Reproduce all the data exactly, without pictures.

**DATA**
+ + + + +

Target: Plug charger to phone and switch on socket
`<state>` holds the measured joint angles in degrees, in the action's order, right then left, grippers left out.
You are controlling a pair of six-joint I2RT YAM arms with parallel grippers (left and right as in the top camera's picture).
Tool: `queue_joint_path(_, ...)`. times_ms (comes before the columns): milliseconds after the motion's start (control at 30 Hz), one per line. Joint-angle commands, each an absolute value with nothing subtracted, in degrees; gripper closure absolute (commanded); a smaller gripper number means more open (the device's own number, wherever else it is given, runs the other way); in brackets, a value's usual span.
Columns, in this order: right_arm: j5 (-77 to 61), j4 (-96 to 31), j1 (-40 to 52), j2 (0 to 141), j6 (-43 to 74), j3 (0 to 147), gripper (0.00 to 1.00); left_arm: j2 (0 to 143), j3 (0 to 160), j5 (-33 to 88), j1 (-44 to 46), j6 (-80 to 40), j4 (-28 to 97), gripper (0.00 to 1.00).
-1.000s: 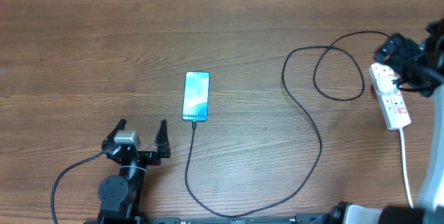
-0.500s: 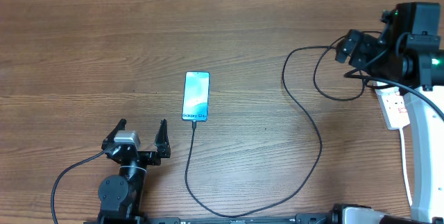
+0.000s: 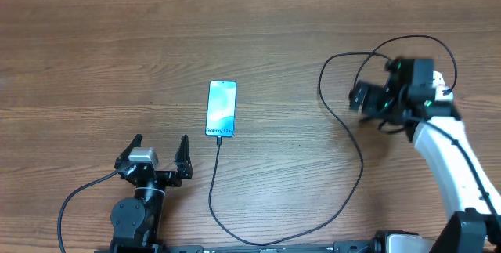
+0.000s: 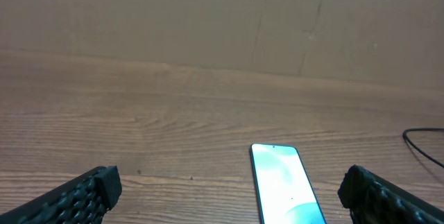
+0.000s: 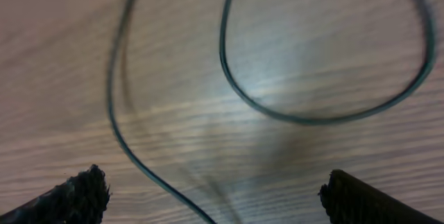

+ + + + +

**FINISHED TASK**
Target: Plug charger to phone and switch on socket
`<state>` holds the measured joint angles in degrees, in the action's order, right then left, grippers left out.
You are controlling a pair of six-joint I2RT YAM arms with parallel grippers (left and right as in the top camera's picture).
Tool: `queue_joint_path(_, ...)`. times_ms (comes before the columns): milliseconds after the motion's start (control at 30 Hz), one per line. Joint-angle commands, each an absolute value with nothing subtracted, in degrees; gripper closure absolute (commanded); a smaller gripper number means more open (the device's own number, wherever else it is given, runs the other way); in brackets, a value's usual span.
Columns, in this order: right_arm: j5 (-77 to 61), j4 (-96 to 31), j1 (-40 to 52), j2 (0 to 141), j6 (-43 to 74), j3 (0 to 147), gripper (0.00 to 1.00); left_arm: j2 (0 to 143), j3 (0 to 160), j5 (-33 to 88), j1 (-44 to 46), j6 (-80 to 40), j4 (-28 to 97), gripper (0.00 to 1.00).
-1.000s: 
-0.500s: 
+0.000s: 
+0.000s: 
+0.000s: 

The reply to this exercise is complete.